Medio: Medio offers an end-to-end suite of cloud-based capabilities, under the inGenius platform banner for analyzing user information. It’s inSight product lets developers tune applications to capture certain data from users, but inTeract is the predictive analytics engine. With inTeract, Medio says, “you can compare and evaluate the effectiveness of specific targeted messages, personalized content and tailored offers and quickly calculate the impact each will have on customer ROI, engagement and loyalty.” Its inCent service automates the process of acting upon whatever insights customers have discovered. Under the covers of Medio, of course, is Hadoop.
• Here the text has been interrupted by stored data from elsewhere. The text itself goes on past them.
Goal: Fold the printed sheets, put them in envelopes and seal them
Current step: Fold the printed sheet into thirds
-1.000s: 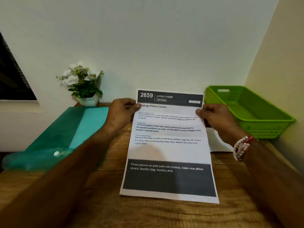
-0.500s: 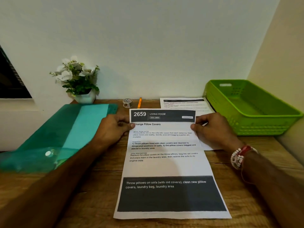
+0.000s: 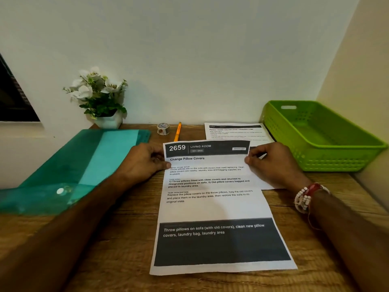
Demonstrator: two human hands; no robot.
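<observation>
On the wooden desk point(image 3: 126, 239) by the pale wall, I have brought the white printed sheet headed 2659 point(image 3: 210, 207) down from mid-air; it now lies flat between my hands. My left hand point(image 3: 145, 161) and right hand point(image 3: 271, 163) each pinch a top corner, so I judge it ready for folding.

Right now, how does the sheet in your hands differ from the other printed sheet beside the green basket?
Sheet 2659 is pinched at its top corners by the left hand and right hand; the far sheet lies flat, gripped by neither. Sheet 2659 shows whole and readable; the far sheet is partly hidden behind it, its print too small to read. Both are white pages with a dark header band.
</observation>
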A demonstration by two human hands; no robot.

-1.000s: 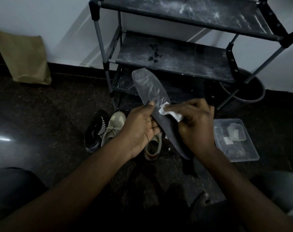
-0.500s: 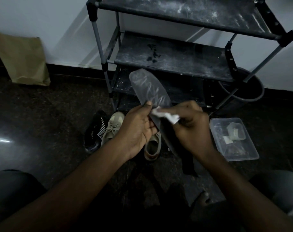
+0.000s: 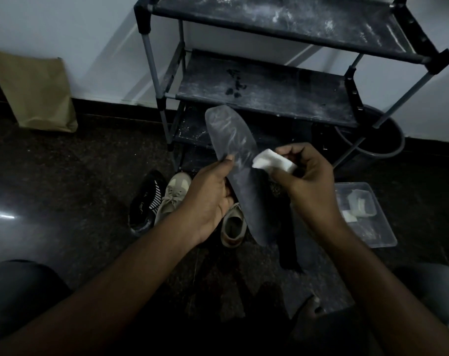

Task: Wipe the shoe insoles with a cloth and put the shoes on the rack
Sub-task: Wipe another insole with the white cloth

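Observation:
My left hand point(image 3: 209, 199) grips a grey shoe insole point(image 3: 233, 147) at its middle and holds it up in front of the dark shoe rack point(image 3: 267, 91), toe end pointing away. A small white cloth point(image 3: 272, 161) is pinched in my right hand point(image 3: 308, 181), and its left corner touches the insole's right edge. Below my hands on the floor lie a beige laced shoe point(image 3: 176, 194), a second beige shoe point(image 3: 232, 226) and a black striped shoe point(image 3: 146, 201). A dark shoe point(image 3: 287, 242) lies partly hidden behind the insole.
A clear plastic box point(image 3: 364, 217) with white cloths sits on the floor at the right. A dark bucket point(image 3: 380, 142) stands behind the rack's right leg. A brown paper bag point(image 3: 36, 91) leans on the wall at the left. My knees frame the bottom corners.
My right hand has drawn the cloth off the insole's middle to its right edge and turned palm-up. The insole stays in my left hand, tilted slightly more upright.

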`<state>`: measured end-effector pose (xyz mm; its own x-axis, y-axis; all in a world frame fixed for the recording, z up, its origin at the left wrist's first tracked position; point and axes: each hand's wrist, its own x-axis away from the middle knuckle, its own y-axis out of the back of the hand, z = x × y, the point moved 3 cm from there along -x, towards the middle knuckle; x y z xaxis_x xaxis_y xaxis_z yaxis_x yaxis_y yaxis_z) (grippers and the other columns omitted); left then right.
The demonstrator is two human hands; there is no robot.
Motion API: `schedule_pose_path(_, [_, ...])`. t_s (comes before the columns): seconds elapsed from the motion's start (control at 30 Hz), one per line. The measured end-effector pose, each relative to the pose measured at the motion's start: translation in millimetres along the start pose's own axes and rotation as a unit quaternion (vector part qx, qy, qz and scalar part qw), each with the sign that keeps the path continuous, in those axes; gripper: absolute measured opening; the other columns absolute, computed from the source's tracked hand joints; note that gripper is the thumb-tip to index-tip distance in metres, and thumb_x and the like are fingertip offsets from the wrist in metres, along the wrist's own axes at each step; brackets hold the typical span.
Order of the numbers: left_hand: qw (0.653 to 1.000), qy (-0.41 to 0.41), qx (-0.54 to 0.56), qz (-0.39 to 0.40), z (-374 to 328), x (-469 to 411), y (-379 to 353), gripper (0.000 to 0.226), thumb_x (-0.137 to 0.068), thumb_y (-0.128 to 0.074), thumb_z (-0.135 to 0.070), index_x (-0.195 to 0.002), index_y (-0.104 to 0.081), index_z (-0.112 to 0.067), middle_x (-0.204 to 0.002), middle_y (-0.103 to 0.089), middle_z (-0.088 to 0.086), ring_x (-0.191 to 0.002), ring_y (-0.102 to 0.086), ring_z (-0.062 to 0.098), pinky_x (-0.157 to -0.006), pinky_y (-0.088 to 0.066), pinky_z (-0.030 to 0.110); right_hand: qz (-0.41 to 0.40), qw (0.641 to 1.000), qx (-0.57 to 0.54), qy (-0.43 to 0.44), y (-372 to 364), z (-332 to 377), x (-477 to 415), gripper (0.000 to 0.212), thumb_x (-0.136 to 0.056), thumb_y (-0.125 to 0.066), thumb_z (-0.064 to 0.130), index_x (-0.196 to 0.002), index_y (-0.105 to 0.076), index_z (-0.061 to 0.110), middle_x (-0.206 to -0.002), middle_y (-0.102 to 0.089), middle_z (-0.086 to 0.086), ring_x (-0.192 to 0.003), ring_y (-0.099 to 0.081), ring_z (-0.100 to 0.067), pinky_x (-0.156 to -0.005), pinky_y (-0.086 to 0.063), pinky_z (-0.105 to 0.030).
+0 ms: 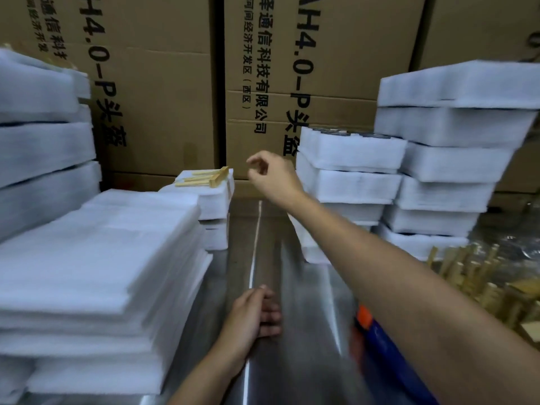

Metamarkets: Metamarkets (see disclosure) is a cloud-based analytics engine designed to help users understand behavior on their websites. Here’s how I described it in a January post: “The Metamarkets product is a cloud-based big data application previously tuned for helping online media companies analyze the streams of data they generate everyday as customers click their way through the sites. The company uses a specialized version of Hadoop for parallel processing, but it goes much further by adding a custom-built in-memory database for real-time queries and by providing visualization and predictive modeling capabilities.”
Microsoft: Microsoft (s msft) was late to the Hadoop game, but has been making up for lost time since October. I recently described its progress on the Hadoop on Windows Azure offering: “The company opened a preview of the service to 400 developers in December and on [March 6], … opened it up to 2,000 developers. According to Doug Leland, GM of product management for SQL Server, … Microsoft is trying ‘to provide a service that is very easy to consume for customers of any size,’ which means an intuitive interface and methods for analyzing data. Already, he said, Webtrends and the University of Dundee are among the early testers of Hadoop on Windows Azure, with the latter using it for genome analysis.”
Xignite: Xignite offers market data to financial services clients, all from a centralized store in the AWS cloud. As my colleague Stacey Higginbotham described its API-based service when covering the company’s $10 million investment round in September, “Xignite stores ‘petabytes of data’ on Amazon’s cloud, and the goal is to keep that data up there so folks can analyze it on cloud-based servers and just get the information they need in the format they want when they ask for it.”
Disclosure: Cetas and Metamarkets are portfolio companies of True Ventures, which is also an investor in GigaOM. Om Malik is also a venture partner at True.